Brief
Locate, in the data below, the line that contains "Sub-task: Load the" and the line that contains "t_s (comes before"; reproduce exactly those two lines and every line between them, nothing more.
(Raw data begins)
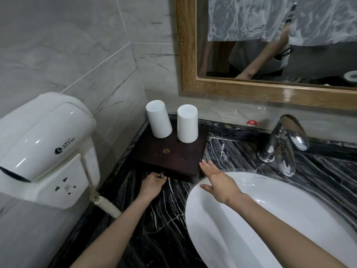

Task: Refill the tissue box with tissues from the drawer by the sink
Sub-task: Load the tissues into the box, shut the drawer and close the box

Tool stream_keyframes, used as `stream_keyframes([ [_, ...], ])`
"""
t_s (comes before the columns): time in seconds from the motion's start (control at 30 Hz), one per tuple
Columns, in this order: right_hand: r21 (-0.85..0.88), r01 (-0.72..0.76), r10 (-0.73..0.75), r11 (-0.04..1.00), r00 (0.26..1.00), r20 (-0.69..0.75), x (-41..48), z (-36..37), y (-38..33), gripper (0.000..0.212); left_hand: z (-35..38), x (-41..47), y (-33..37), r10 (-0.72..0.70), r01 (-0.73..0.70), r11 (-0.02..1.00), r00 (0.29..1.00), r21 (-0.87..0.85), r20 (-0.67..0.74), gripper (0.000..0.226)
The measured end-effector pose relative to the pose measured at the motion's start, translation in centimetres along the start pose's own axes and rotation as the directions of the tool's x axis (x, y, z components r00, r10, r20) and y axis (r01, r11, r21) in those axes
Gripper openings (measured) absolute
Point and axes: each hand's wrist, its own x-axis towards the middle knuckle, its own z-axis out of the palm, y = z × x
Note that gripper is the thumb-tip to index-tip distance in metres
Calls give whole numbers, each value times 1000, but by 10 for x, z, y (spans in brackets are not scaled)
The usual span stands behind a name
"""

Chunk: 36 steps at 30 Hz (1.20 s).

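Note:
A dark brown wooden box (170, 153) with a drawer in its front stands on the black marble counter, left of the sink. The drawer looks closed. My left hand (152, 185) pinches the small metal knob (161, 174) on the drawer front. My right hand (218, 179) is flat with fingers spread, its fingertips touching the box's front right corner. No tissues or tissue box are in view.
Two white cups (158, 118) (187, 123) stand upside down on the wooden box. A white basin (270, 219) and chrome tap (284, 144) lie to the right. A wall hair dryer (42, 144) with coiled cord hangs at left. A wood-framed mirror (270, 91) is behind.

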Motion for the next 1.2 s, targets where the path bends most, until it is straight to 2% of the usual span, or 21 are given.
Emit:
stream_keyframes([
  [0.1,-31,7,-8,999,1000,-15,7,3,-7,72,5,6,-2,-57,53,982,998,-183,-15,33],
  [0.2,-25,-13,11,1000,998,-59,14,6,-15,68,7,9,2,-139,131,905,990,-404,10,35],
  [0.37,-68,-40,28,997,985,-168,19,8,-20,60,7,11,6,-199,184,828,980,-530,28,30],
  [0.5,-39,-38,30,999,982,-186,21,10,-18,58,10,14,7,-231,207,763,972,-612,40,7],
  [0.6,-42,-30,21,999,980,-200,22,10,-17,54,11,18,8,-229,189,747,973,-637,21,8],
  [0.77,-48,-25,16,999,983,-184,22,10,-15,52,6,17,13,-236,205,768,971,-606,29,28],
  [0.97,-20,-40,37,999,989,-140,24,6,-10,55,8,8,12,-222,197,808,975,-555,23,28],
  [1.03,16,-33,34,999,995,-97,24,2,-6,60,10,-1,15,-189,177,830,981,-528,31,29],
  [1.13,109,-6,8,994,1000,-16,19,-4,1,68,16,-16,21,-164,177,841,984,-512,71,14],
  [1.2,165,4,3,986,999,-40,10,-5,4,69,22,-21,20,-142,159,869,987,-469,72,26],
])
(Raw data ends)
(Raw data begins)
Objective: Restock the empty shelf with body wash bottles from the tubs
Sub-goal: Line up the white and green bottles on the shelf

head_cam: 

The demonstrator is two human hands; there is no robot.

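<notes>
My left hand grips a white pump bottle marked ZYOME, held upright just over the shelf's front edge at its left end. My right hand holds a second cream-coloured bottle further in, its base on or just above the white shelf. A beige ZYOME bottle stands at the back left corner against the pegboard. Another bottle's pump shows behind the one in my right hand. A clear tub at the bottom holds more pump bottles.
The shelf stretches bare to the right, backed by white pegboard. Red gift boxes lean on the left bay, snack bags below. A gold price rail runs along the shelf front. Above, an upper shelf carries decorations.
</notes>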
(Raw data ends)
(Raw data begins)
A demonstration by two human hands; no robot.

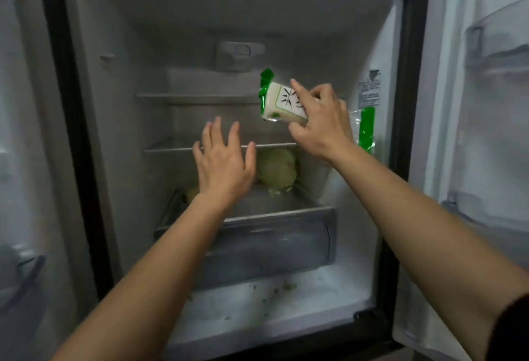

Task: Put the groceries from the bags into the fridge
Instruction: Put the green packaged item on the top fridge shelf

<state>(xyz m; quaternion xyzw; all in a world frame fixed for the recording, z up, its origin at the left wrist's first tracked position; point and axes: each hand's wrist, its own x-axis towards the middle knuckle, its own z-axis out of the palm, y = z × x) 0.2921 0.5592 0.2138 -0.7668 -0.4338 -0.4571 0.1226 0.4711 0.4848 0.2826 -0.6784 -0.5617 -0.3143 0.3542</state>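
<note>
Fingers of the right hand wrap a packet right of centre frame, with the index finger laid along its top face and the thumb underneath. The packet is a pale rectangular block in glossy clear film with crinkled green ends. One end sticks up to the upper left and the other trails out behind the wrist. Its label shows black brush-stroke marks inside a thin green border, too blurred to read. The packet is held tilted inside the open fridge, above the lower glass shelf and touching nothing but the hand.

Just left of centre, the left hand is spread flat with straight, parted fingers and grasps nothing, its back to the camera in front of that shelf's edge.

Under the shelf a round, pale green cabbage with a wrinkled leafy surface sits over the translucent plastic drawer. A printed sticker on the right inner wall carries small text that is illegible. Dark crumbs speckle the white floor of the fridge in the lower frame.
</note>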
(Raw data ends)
Output
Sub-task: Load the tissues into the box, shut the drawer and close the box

Tool stream_keyframes, used as `stream_keyframes([ [_, ...], ])`
"""
t_s (comes before the columns): time in seconds from the motion's start (control at 30 Hz), one per tuple

This output is complete as it stands.